“ジャコット”をご存じですか?“ジャケットとコートをいいとこ取りしたアウター”を指す造語ですが、これがかなり重宝できるアイテムと分かり、人気に火が付き始めました。いわゆるショートコートの一種ですが、ジャケット感覚で着られるのに、コートのように暖かいのが持ち味。一般的なコートより着丈が短い分、脱ぎ着もラクで温度調節しやすいので、暖冬といわれる今年も活躍の場は多そう。着心地が軽いのに加え、着ぶくれとは無縁、という点も特徴です。
「ジル サンダー(JIL SANDER)」の2022-23年秋冬コレクションでは、一般的なジャケットよりもふっくらした素材感で、立体的なシルエットが印象的なアウターが登場。裾に向かってふくらんだヘムのシルエットが、レトロで愛らしい印象です。くるみボタンが上質感を添え、セットアップのミニスカートと合わせてコンパクトにまとめました。今回は、ジャコット風のアウタールックを国内ブランドからまとめてご紹介します。
上下ゆったりシルエットできれいめリラックス
ゆったりしたシルエットの“ジャコット”は、きれいめ、かつリラックスしたテイストを醸し出してくれます。さらりとまとうだけで穏やかな雰囲気を演出でき、気負わない自然体なムードが、のどかな冬らしい景色にもぴったりです。
「ザ・リラクス(THE RERACS)」のアウターは、ピーコートのようなシルエット。オーバーサイズでありながら、ジャケット風のディテールがきちんと感も演出。スカートのサイドスリットと履き口が広めのブーツで、レッグラインをシャープに見せています。
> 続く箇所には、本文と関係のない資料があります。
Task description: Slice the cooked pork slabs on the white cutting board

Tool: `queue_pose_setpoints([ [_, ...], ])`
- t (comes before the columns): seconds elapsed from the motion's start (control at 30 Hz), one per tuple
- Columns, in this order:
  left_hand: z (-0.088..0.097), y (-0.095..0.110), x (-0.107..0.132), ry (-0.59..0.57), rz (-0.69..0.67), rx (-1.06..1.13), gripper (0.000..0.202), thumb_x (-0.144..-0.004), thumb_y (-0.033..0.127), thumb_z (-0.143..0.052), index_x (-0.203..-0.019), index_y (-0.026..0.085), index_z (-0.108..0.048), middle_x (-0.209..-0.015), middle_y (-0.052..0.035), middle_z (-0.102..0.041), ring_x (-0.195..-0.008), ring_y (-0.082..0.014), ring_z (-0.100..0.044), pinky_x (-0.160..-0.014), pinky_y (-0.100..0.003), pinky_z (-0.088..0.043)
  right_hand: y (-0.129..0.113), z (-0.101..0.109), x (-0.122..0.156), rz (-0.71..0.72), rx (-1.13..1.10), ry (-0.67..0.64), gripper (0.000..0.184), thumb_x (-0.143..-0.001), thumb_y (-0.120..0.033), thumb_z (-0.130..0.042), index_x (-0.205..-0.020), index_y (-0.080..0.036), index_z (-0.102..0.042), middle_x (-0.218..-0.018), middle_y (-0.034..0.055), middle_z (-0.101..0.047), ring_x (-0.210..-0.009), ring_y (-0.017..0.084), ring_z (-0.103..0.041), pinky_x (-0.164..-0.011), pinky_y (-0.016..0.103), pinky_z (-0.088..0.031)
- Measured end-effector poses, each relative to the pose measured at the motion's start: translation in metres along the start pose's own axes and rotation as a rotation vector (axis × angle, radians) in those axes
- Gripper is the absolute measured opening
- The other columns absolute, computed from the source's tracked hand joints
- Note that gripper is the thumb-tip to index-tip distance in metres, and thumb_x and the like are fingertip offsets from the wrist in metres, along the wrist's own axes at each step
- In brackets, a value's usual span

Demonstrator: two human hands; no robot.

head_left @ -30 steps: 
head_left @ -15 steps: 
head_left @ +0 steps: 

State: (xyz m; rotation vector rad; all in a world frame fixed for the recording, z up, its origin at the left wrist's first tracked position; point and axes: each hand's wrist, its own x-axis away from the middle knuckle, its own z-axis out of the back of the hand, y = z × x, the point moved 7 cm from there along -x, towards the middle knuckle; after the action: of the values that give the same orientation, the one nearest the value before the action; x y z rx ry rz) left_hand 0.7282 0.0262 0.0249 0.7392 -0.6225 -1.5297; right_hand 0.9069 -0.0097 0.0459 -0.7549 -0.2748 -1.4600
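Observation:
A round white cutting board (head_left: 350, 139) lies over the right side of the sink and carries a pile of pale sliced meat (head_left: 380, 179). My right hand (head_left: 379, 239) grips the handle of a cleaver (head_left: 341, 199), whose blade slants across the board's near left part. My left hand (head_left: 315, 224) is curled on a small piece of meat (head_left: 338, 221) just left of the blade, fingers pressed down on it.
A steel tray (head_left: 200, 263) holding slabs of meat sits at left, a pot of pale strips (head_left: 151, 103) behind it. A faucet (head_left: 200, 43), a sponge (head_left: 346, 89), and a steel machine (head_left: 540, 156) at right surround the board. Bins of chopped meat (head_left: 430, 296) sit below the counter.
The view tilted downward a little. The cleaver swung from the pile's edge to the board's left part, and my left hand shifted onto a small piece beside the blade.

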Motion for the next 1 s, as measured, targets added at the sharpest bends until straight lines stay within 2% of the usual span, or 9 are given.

程よい絶妙な着丈も“ジャコット”のいいところ。ロング丈のアウターは重く映りがちですが、ヒップにぎりぎり掛かる長さの“ジャコット”ならボトムスを隠しすぎないので、レイヤードスタイルもキマります。
2枚目の写真「ポステレガント(POSTELEGANT)」は、メンズライクなCPOジャケット風アウターにミニスカートとロングブーツを合わせた、ジェンダーミックスな装い。アウターの前を開けて、ミニ丈ルックを今年らしいムードに見せています。
冬の定番パフィこそジャコット丈で
ダウンや中綿を詰めて、ふんわりと膨らませたパフィアウターは、暖かさが魅力です。ボリュームが出るだけに着ぶくれが気になりますが、ジャコット丈であれば、過剰な“もこもこ”を避けられます。
「ローブス アンド コンフェクションズ(ROBES & CONFECTIONS)」のパフィアウターは、不思議とクールに見える上出来アウター。すっきり見える理由は、襟付きだから。さらに、裾まわりのドローストリングで程よい丸みと立体感を演出。ジャコット丈のおかげで、インナーとの縦長のレイヤードも楽しめます。リブニットパンツでさらにスレンダーさを引き立てました。
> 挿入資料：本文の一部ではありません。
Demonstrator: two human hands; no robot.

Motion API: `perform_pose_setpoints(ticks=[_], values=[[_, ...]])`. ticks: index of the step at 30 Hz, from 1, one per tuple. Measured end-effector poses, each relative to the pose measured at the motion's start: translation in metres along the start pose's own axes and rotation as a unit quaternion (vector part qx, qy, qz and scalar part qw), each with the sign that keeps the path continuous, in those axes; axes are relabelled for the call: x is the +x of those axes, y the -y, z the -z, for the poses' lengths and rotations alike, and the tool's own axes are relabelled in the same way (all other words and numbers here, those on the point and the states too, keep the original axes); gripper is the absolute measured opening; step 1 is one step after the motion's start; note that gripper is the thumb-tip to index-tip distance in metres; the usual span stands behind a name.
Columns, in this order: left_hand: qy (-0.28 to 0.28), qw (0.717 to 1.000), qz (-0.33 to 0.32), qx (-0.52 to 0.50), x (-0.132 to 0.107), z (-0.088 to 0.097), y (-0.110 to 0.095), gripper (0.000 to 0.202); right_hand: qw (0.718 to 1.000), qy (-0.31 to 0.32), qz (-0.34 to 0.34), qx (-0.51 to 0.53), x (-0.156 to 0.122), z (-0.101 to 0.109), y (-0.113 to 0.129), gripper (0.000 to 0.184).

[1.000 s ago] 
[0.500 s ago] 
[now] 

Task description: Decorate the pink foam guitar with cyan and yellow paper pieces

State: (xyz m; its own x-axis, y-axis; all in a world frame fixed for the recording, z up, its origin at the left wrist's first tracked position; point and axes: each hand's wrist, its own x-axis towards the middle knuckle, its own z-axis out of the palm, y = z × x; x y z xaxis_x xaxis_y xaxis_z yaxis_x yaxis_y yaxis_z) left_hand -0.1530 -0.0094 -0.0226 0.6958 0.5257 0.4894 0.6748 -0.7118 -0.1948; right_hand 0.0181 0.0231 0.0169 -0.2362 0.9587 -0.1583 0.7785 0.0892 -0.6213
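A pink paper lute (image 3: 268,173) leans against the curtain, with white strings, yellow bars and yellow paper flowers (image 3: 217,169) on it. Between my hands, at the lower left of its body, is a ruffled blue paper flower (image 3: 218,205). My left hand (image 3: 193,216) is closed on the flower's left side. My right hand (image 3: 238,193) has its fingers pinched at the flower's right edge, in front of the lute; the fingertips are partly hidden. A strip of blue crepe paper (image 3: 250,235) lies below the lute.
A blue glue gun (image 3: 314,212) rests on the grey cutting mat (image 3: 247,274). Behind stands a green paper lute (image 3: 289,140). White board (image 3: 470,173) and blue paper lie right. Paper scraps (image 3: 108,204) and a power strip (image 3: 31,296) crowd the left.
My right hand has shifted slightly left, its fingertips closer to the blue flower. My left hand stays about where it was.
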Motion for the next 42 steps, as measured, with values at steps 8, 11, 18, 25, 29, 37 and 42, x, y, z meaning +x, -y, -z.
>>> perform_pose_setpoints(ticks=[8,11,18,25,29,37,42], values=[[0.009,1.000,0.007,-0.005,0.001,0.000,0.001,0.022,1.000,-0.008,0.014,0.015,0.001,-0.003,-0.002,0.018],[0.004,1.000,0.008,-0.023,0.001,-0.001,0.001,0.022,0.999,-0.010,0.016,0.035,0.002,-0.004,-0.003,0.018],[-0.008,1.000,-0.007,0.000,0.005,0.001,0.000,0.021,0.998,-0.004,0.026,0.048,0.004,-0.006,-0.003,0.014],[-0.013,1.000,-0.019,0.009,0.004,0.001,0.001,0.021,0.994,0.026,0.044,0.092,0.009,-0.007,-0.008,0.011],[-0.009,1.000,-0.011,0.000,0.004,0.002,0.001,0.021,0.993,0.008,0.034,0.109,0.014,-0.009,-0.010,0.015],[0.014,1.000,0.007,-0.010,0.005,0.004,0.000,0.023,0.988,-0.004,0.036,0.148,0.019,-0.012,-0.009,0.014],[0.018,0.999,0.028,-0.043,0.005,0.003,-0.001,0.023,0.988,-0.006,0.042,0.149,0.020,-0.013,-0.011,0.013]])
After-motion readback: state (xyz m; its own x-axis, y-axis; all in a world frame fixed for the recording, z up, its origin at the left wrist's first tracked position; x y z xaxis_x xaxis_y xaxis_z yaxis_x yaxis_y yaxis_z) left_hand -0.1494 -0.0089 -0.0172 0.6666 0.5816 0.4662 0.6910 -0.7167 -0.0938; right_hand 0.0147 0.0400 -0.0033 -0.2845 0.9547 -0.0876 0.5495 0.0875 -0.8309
キルティングを施したパフィアウターは、軽くて暖かく、冬のお約束ウエア。2枚目の写真「タン(TAN)」は、大きめの四角形のキルティングにあしらった、アートのようなカラーブロックが魅力。ダークカラーにまとまりがちな冬のスタイリングを朗らかに弾ませました。アウターの裾を遊ばせているのも、下半身の細見えに一役買っています。ニットパンツは裾近くをベルトで絞り、スレンダーな見え具合に。ジャケットの着丈がパンツとの絶妙なバランスを生んでくれました。
主役級“ジャコット”は異素材ミックスが決め手に
“ジャコット”を主役に着こなすなら、存在感のある素材選びが鍵になります。レザーや起毛素材タイプなら、ボトムスとの風合いの違いが際立ち、手軽に格上げがかないます。
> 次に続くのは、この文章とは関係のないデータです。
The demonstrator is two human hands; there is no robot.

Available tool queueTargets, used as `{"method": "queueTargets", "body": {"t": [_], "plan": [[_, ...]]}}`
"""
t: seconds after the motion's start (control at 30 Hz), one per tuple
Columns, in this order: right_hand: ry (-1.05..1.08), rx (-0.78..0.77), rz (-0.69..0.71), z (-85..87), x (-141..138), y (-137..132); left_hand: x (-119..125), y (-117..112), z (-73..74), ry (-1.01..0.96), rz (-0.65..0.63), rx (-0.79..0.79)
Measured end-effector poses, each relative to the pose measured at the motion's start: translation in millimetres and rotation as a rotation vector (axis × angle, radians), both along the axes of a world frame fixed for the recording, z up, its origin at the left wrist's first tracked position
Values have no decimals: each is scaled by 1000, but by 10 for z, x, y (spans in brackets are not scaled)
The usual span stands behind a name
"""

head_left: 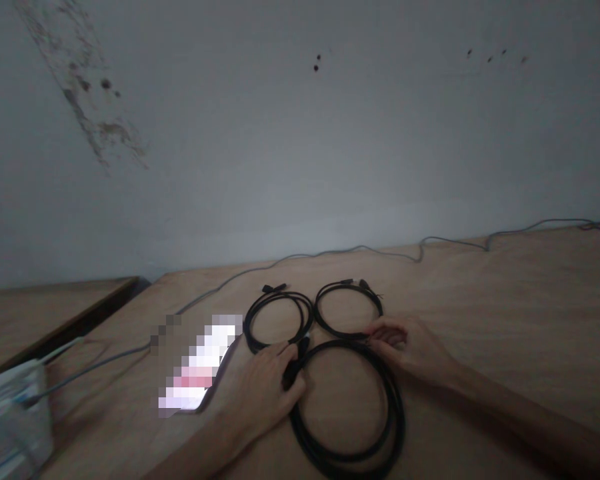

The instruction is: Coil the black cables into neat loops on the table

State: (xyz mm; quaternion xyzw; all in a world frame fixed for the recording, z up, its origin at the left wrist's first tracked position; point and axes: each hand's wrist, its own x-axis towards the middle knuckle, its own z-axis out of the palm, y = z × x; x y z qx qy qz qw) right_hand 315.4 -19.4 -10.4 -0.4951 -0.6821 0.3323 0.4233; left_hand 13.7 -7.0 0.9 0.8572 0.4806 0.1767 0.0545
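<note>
Three coils of black cable lie together on a wooden table. The nearest and largest is the front coil (400, 417); behind it are the back left coil (246, 327) and the back right coil (325, 325). My left hand (267, 383) is closed around the front coil's left side, at its dark plug ends (291, 375). Fingers curled, my right hand (405, 343) pinches black cable at the front coil's upper edge, where it meets the back right coil. Which coil's strand sits between those fingertips is hard to make out. Small connectors (274, 289) show on the back left coil.
Left of my left hand lies a flat device with a lit, pixelated screen (205, 363). A white box (17, 413) stands at the left edge, with a grey cord (220, 287) running along the wall side. The wooden table (505, 320) meets a stained wall (300, 147).
</note>
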Motion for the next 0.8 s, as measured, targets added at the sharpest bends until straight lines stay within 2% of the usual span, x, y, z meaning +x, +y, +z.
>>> {"method": "queueTargets", "body": {"t": [0.13, 0.3, 0.37, 0.53, 0.67, 0.8], "plan": [[82, -59, 6, -26, 4, 21, 6, -2, 15, 1, -11, 5], [145, -116, 30, -140, 45, 65, 15, -18, 45, 21, -8, -20], [117, -89, 40, -174, 82, 82, 13, -23, 47, 19, -8, -17], [-16, 106, 104, -236, 201, 161, -4, -19, 11, 21, -12, -21], [-6, 98, 149, -261, 232, 199, -3, -11, 3, 17, 1, -25], [-24, 97, 116, -180, 171, 144, 7, -9, 27, 17, -9, -41]]}}
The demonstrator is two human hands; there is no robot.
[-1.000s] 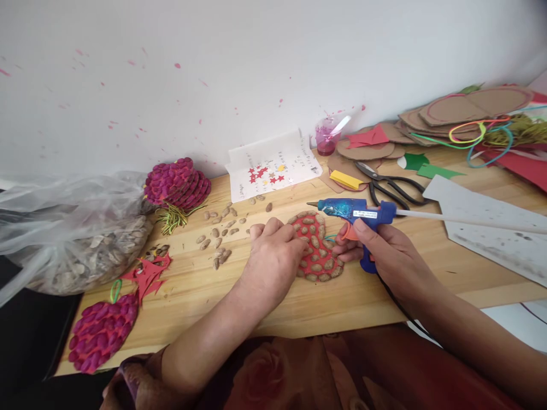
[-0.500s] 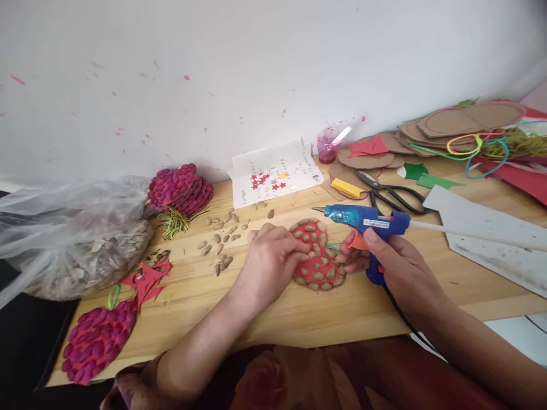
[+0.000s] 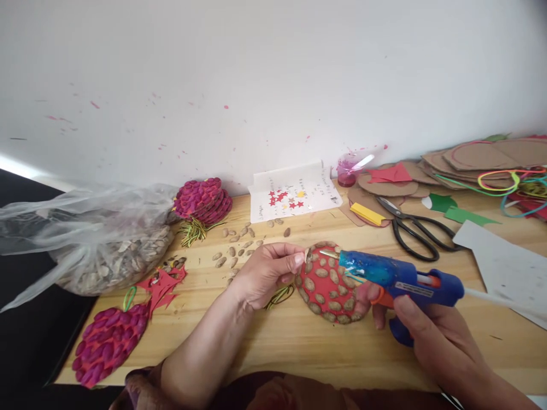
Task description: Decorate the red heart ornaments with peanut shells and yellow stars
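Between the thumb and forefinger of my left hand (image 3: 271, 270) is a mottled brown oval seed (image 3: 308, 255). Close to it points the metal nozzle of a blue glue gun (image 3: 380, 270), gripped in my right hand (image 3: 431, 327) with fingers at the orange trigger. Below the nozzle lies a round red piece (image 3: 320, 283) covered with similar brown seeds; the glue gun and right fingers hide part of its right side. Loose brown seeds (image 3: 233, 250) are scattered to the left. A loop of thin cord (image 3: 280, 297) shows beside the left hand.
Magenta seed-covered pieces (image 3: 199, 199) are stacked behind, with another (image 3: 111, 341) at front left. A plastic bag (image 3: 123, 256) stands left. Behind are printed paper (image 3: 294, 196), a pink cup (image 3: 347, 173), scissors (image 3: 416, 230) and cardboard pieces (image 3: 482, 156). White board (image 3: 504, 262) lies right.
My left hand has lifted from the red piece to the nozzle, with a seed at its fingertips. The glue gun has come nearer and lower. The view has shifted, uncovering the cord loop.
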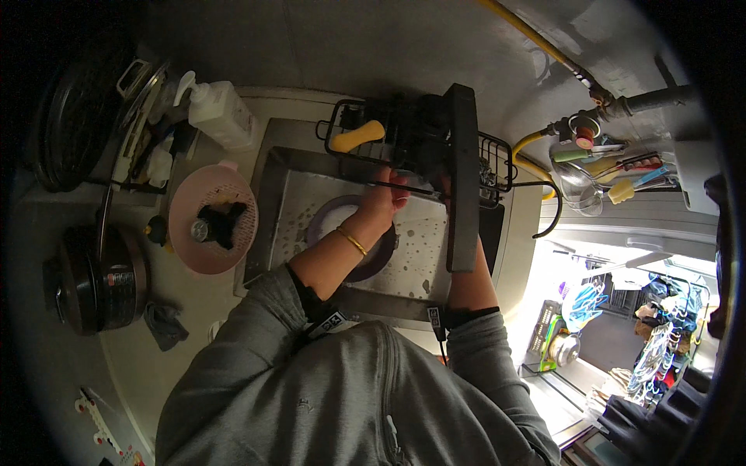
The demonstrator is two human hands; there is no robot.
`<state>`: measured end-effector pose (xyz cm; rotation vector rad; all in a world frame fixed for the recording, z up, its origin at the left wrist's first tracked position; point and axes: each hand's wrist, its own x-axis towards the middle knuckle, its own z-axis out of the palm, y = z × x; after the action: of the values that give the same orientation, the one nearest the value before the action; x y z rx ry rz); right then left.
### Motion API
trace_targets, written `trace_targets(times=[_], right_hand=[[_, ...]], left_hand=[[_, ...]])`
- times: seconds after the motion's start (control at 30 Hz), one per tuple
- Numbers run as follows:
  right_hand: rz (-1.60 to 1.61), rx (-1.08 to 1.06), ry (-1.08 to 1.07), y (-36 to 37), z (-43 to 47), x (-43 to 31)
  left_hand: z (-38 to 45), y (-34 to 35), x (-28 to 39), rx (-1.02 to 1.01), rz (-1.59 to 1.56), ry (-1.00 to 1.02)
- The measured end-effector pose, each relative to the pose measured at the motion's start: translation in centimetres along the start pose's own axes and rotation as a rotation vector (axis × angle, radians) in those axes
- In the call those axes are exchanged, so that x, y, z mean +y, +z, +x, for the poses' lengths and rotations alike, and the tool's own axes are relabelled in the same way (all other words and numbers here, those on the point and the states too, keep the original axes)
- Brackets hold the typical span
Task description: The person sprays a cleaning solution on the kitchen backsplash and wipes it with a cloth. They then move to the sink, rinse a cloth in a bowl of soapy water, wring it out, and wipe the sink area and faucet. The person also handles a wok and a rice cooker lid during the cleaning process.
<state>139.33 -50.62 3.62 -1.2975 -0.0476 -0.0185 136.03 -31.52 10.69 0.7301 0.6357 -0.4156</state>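
My left hand [382,201], with a gold bangle on its wrist, reaches over a stainless steel sink [425,256]. Its fingers are curled below the front of a black wire rack [355,154]; whether they hold anything is unclear. A flat black bar [463,175], possibly part of the tap, covers most of my right hand, while my right forearm [471,288] shows below it. Beneath my left hand, a round dark-rimmed basin [379,262] with whitish contents sits in the sink. A yellow sponge [358,136] lies at the rack's left end.
On the left counter are a pink colander [183,244] holding dark items, a white pump bottle [224,113], a dark electric cooker [113,279] and a grey cloth [165,326]. Strainers and utensils [583,180] hang at right, by a yellow gas hose [527,143]. A black hook [556,209] juts out.
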Motion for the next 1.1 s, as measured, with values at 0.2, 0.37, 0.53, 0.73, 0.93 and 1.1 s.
trace_targets(times=[0.2,0.37,0.53,0.73,0.93,1.1], right_hand=[[-1.08,0.052,-0.281,4.5,1.3,-2.8],[-1.177,0.128,-0.171,9.8,1.8,-5.0],[-1.227,0.141,-0.148,10.6,2.0,-5.3],[-1.114,0.314,-0.129,6.2,3.0,-0.9],[-0.932,0.175,-0.266,2.3,3.5,1.8],[-0.905,0.261,-0.274,5.2,1.7,1.3]], left_hand=[[0.2,-1.3,0.9,-0.145,0.089,-0.005],[0.0,-2.1,2.0,-0.264,0.15,-0.04],[0.2,-2.4,2.2,-0.272,0.16,-0.07],[0.1,-2.0,2.8,-0.205,0.149,-0.133],[0.4,-2.3,3.0,-0.276,0.194,-0.144],[0.7,-2.6,2.3,-0.284,0.181,-0.123]])
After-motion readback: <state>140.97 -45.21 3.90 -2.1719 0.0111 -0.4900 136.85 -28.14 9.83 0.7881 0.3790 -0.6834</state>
ムートン調のレザーアウターを提案したのは、「ヴァシュモン(VACHEMENT)」。しっかり肉厚の素材で仕立ててあるのに軽やかに見えるのは、ジャコット丈のおかげ。裏から覗くムートンが袖先や裾にもあしらわれ、装いのアクセントに。前を開けたレイヤードも華やかにキマっています。トップスとボトムスの異素材感を引き立たせれば、主役級アウターの出来上がりです。
真冬の防寒面で頼もしいボア素材のアウター。もともとボリュームが出やすいタイプですが、2枚目の写真「ウル(URU)」のようにスッキリした着丈なら、ボトムスとの好バランスが成立します。ジップやベルトでクールな質感を加えているのも、重たさを感じさせない理由です。異素材のマニッシュなワイドパンツとローファー系シューズを生かした、“はずし技”が冴えています。
さらっと羽織れてかさばりにくい上に、ボトムスも映えるので、もたつかないスタイリングにまとまる“ジャコット”。トレンドのクロップド丈との好バランスがかなうのも、うれしいメリット。レイヤードのレパートリーが広がるので、この冬のおしゃれに最優先で迎える価値がありそうです。